Since\\ $\{q{1}-q^{0},\ldots,q^{m+s}-q^{0}\}$ is a lineary independent
set, hence it is a basis for $R^{m+s}$; therefore, there is
$\alpha^{T}=(\alpha_{1},\ldots,\alpha_{m+s})$ such that $\displaystyle\sum_{j=1}^{m+s}\alpha_{j}=1$, $\alpha_{j}\geq 0$, $j=1,\ldots,m+s$ and
$\bar{v}-q^{0}=\displaystyle\sum_{j=1}^{m+s}\alpha_{j}(q^{j}-q^{0})$. If
$\displaystyle\sum_{j=1}^{m+s}\alpha_{j}>1$, we have 
$\displaystyle\sum_{j=1}^{m+s}(\bar{v}-q^{0})_{j}=\displaystyle\sum_{j=1}^{m+s}\alpha_{j}\gamma=\gamma\displaystyle\sum_{j=1}^{m+s}\alpha_{j}>\gamma,$
but we have $\displaystyle\sum_{j=1}^{m+s}(\bar{v}-q^{0})_{j}\leq \max\displaystyle\sum_{j=1}^{m+s} (v-q^{0})_{j}=
\max (\displaystyle\sum_{j=1}^{m+s}v_{j}- \displaystyle\sum_{j=1}^{m+s}\hat{v}_{j})=\beta-
\displaystyle\sum_{r=1}^{s}\hat{y}_{r}+\displaystyle\sum_{i=1}^{m}\hat{x}_{i}=\gamma$, 
which contradicts the previous paragraph. Hence
$\displaystyle\sum_{j=1}^{m+s}\alpha_{j}\leq1$ and
$\bar{v}=(1-\displaystyle\sum_{j=1}^{m+s}\alpha_{j})q^{0}+\displaystyle\sum_{j=1}^{m+s}\alpha_{j}q^{j}$
, therefore, $\bar{v}\in S$ (S is the convex hull of
$\{q^{0},q{1},\ldots,q^{m+s}\})$. Then we showed that $V\subseteq
S$ and the proof is completed. $\Box$ \\\\
{\large\bf Theorem 3.7.} $S$ may also be written as following.\\
$S=\{(-X,Y)\in
E^{m+s}\mid  (-\hat{X},\hat{Y})<(-X,Y), \displaystyle\sum_{r=1}^{s}y_{r}
-\displaystyle\sum_{i=1}^{m}x_{i}\leq\beta\}.$\\
{\bf Proof}. Suppose that $\bar{v}\in S$, then\\
$\bar{v}=\displaystyle\sum_{j=0}^{m+s}\alpha_{j}q_{j}=(1-\displaystyle\sum_{j=1}^{m+s}\alpha_{j})q^{0}+
\displaystyle\sum_{j=1}^{m+s}\alpha_{j}q^{j}=q^{0}+\displaystyle\sum_{j=1}^{m+s}\alpha_{j}(q^{j}-q^{0})

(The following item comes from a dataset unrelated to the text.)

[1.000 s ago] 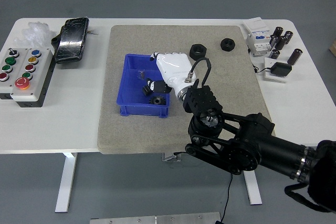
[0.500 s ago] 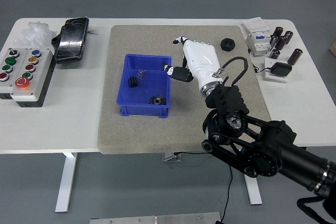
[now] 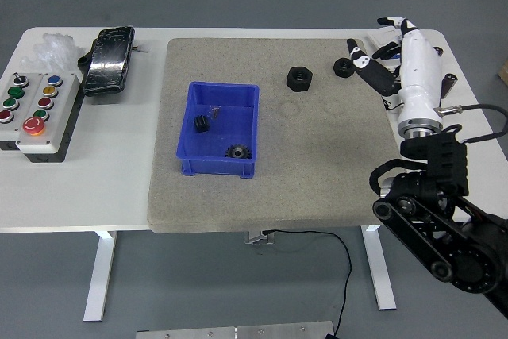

=(-\hat{X},\hat{Y})+(\alpha_{1}\gamma,\alpha_{2}\gamma,\ldots,\alpha_{m+s}\gamma)> (-\hat{X},
\hat{Y})=q^{0}$.\\
Therefore $\bar{v}>(-\hat{X},\hat{Y})$. On other hand, we havae\\
$\displaystyle\sum_{r=1}^{m+s}\bar{v}_{j}
=\displaystyle\sum_{i=1}^{m+s}\alpha_{j}\gamma=\gamma\leq \beta$, therefore\\
$\bar{v}\in \{(-X,Y)\in E^{m+s}\mid (-X,Y)>(-\hat{X},
\hat{Y}),\displaystyle\sum_{r=1}^{s}y_{r}
-\displaystyle\sum_{i=1}^{m}x_{i}\leq\beta\}.$\\
Now suppose that  $(-\bar{X},\bar{Y})\in\{(-X,Y)\in
R^{m+s}\mid(-X,Y)>(-\hat{X},
\hat{Y}),\\ \displaystyle\sum_{r=1}^{s}y_{r}
-\displaystyle\sum_{i=1}^{m}x_{i}\leq\beta\}.$ Let
$\alpha_{j}=(\frac{-\bar{x}_{j} + \hat{x}_{j}}{\gamma}), j=1,\ldots,m$,
$\alpha_{m+j}=( \frac{\bar{y}_{j}- \hat{y}_{j}}{\gamma })$,
 $j=1,\ldots,s$, $0\leq\alpha_{j}\leq1$, then $\displaystyle\sum_{j=1}^{m+s}\alpha_{j}=
\displaystyle\sum_{j=1}^{m}(\frac{-\bar{x}_{j} + \hat{x}_{j}}{\gamma})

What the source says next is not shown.